El presidente de los Estados Unidos, Barack Obama, mira un mapa de gabinete de la National Geographic Society, obsesionado en 2009. Imagen tomada del sitio web de esa publicación.

Ver en Yahoo News una entrevista donde el presidente de Estados Unidos pide una reunificación monetaria de forma eficiente da mucho que pensar. Incluso, el uso mismo de la palabra “unificación”, un término salido de los discursos y los comunicados oficiales, indica cierto nivel de profundidad en el conocimiento de los obstáculos actuales de Cuba…y una asesoría un tanto parcializada.

Que Obama tome partido en la eliminación de la doble moneda sitúa su interés por la economía de mi país a un nivel de cercanía similar al de los pregoneros habaneros que intentaban vender el folleto con las nuevas reglas de formación de precios en la pos dualidad, sin entender en qué consistía.

Con Yahoo News como intermediario, Obama presenta un ultimátum para dejarse ver en La Habana. Lo que no queda claro es si los requisitos son solamente para él. Su lista de exigencias llega en un momento curioso, no solo por el resultado electoral adverso para el gobierno de Nicolás Maduro en Venezuela, sino por la proximidad de un evento con resultados menos impredecibles.

Pedir cambios en Cuba a cuatro meses del próximo Congreso del Partido Comunista es una casualidad muy extraña o un facilismo barato de los asesores presidenciales de Washington. La reunión de esa organización partidista hará un examen de los logros y contratiempos, probablemente actualizando la hoja de ruta establecida en 2011 y corrigiendo el rumbo en dirección hacia el 2021, presentando incluso una nueva configuración del escenario político, con nueva Ley Electoral y una renovación de la dirigencia nacional.

@POTUS hace la demanda tranquilamente en el interior de la Casa Blanca mientras el Ministerio de Economía, la banca central cubana y la Comisión de Implementación de los Lineamientos (reformas) prosigue con disciplina y discreción los pasos del cronograma  para la desaparición del peso convertible y la previsible aplicación de una sola tasa de cambio en toda la economía nacional.

Yo, Obama

Mantener explícitamente el uso de sus poderes ejecutivos, como rehenes a la espera de un rescate en forma de concesiones, quizás sea una novedad para Obama, pero en La Habana no es algo muy diferente a lo vivido cuando el frustrado intento de normalización con la administración Carter.

Los políticos cubanos sanamente han advertido acerca de la inutilidad de cambiar los métodos sin alterar los objetivos finales, una actitud que termina dándoles la razón  a los pesimistas a ambos lados del Estrecho de la Florida.

El presidente de Cuba, Raúl Castro, saluda a Obama en un encuentro paralelo a la Asamblea General de la ONU, en septiembre de 2015.

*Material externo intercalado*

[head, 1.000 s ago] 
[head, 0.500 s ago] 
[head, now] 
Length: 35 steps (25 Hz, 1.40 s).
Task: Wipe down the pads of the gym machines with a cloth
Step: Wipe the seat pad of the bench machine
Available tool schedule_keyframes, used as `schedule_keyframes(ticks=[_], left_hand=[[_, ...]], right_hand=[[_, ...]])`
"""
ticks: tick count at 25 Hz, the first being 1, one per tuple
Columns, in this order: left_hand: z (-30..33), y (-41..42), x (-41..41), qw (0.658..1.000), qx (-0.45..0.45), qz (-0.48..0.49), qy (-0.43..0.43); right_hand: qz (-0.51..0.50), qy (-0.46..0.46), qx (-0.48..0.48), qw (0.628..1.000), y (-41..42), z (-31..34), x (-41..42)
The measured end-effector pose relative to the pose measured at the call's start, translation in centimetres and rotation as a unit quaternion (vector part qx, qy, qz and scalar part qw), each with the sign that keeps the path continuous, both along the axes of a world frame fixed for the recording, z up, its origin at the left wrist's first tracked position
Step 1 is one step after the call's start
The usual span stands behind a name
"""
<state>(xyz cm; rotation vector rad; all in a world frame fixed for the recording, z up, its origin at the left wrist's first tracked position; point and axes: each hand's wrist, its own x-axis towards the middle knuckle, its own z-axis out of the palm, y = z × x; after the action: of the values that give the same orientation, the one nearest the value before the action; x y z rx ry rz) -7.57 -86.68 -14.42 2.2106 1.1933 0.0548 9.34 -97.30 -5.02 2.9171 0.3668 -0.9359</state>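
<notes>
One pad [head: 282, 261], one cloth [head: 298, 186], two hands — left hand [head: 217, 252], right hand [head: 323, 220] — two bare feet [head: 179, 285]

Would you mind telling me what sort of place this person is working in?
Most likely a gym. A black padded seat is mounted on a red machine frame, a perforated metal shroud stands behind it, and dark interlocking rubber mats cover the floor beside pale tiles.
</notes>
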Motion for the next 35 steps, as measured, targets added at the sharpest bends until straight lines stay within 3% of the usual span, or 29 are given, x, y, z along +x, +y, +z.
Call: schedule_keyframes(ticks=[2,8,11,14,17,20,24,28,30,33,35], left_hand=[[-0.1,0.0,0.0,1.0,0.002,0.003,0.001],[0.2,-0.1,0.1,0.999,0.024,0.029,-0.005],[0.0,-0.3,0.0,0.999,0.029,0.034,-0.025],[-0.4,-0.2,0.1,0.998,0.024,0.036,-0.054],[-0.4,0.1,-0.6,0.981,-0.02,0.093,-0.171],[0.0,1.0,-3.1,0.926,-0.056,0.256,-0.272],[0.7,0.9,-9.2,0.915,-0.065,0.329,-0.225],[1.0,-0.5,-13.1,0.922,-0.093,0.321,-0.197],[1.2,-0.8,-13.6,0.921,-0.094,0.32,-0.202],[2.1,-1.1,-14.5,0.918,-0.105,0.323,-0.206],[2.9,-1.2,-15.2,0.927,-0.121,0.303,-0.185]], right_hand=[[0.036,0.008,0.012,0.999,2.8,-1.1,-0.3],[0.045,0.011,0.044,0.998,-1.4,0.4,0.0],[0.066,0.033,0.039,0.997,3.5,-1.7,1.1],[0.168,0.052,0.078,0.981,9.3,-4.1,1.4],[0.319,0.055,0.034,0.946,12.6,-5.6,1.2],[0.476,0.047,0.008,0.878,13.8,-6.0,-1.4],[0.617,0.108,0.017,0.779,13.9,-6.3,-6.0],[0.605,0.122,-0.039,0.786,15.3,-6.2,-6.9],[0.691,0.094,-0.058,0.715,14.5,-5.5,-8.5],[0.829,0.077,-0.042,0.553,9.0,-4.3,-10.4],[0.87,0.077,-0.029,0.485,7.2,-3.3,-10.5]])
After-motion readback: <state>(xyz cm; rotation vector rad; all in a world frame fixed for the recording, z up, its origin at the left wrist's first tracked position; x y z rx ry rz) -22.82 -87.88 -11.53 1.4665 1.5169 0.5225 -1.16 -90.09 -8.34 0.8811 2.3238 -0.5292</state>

Obama parece rubricar los párrafos menos conciliadores del acercamiento, pasando por encima de la invitación a construir desde los cimientos un tipo de relación bilateral que jamás ha existido…y que no saldrá del cascarón si se persiste con el viejo discurso de sugerir desde Washington qué es lo mejor para el pueblo de Cuba, una práctica vigente desde 1898,  año tenido en mente al proponer el borrón y cuenta en uno de los párrafos del comunicado gubernamental emitido el día en que se dio la fecha para el restablecimiento de las relaciones diplomáticas.

 

La actual administración demócrata (y la campaña de Hillary Clinton) tienen extremos que se contradicen: por un lado una retórica dura, que nadie escucha en las reuniones de alto nivel cara a cara, con sonrisas y saludos afectivos.

Obama no pone condiciones muy diferentes a las otorgadas tranquilamente al ex presidente Jimmy Carter durante su visita a Cuba en 2002. Incluso, podría terminar siguiendo los pasos de su secretario de Estado John Kerry, quien dedicó más tiempo a pasear por La Habana Vieja, codo a codo con Eusebio Leal, o a examinar a las reliquias de Ernest Hemingway en Finca Vigía, si se comparan esas actividades menos políticas con los minutos regalados a la disidencia.

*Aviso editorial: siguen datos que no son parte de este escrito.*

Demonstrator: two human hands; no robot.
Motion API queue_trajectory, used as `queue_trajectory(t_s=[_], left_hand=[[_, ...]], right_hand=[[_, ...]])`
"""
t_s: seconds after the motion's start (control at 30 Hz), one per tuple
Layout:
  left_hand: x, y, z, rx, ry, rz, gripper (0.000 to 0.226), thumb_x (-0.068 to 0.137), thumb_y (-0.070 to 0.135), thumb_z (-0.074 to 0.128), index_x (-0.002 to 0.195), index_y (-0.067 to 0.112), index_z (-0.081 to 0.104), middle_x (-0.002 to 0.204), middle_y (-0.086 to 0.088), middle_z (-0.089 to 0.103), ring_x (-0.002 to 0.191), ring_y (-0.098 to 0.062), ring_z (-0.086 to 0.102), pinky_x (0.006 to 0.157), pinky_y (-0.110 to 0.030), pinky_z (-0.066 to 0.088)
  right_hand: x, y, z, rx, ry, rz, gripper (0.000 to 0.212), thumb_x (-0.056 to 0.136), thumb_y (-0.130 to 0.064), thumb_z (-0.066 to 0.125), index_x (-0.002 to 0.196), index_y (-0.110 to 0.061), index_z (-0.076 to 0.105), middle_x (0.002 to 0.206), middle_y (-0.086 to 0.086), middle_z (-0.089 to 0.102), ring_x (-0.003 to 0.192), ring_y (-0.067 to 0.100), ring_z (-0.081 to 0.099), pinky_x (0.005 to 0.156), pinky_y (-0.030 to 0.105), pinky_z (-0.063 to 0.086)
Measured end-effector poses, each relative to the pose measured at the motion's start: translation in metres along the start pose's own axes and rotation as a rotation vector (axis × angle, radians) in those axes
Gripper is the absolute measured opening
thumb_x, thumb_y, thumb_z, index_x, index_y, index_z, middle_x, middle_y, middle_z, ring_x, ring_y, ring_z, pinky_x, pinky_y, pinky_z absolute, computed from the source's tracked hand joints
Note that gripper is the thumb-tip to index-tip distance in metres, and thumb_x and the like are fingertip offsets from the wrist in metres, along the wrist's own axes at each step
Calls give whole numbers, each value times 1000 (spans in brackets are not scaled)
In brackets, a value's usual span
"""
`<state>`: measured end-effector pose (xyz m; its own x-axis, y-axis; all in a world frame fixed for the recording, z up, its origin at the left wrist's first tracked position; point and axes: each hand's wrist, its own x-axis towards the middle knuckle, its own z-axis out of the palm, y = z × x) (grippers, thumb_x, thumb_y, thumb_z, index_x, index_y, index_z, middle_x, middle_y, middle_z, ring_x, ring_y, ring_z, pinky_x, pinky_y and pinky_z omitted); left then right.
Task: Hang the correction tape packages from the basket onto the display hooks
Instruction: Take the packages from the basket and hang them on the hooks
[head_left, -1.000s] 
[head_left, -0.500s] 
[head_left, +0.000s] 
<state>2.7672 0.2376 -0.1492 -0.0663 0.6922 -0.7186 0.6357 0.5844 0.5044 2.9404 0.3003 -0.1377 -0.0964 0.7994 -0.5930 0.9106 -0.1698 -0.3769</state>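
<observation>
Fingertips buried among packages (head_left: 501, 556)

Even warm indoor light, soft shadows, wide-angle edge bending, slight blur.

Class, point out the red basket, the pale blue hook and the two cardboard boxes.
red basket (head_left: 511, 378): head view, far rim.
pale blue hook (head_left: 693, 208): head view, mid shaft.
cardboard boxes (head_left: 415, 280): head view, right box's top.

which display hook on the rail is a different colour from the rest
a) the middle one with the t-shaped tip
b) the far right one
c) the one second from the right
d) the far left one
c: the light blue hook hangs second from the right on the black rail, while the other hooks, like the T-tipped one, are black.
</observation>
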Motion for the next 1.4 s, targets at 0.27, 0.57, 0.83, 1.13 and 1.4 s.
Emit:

Pero una de las observaciones más interesantes en la entrevista a Yahoo News no es el estado de la normalización según el presidente de los Estados Unidos, sino sus apreciaciones personales acerca de Raúl Castro como un líder pragmático. No es un descubrimiento de Obama. Quienes hayan leído con detenimiento la biografía autorizada escrita por el investigador y militar de la inteligencia rusa Nikolai S. Leonov saben que ese criterio existe desde los primeros años de la Revolución Cubana.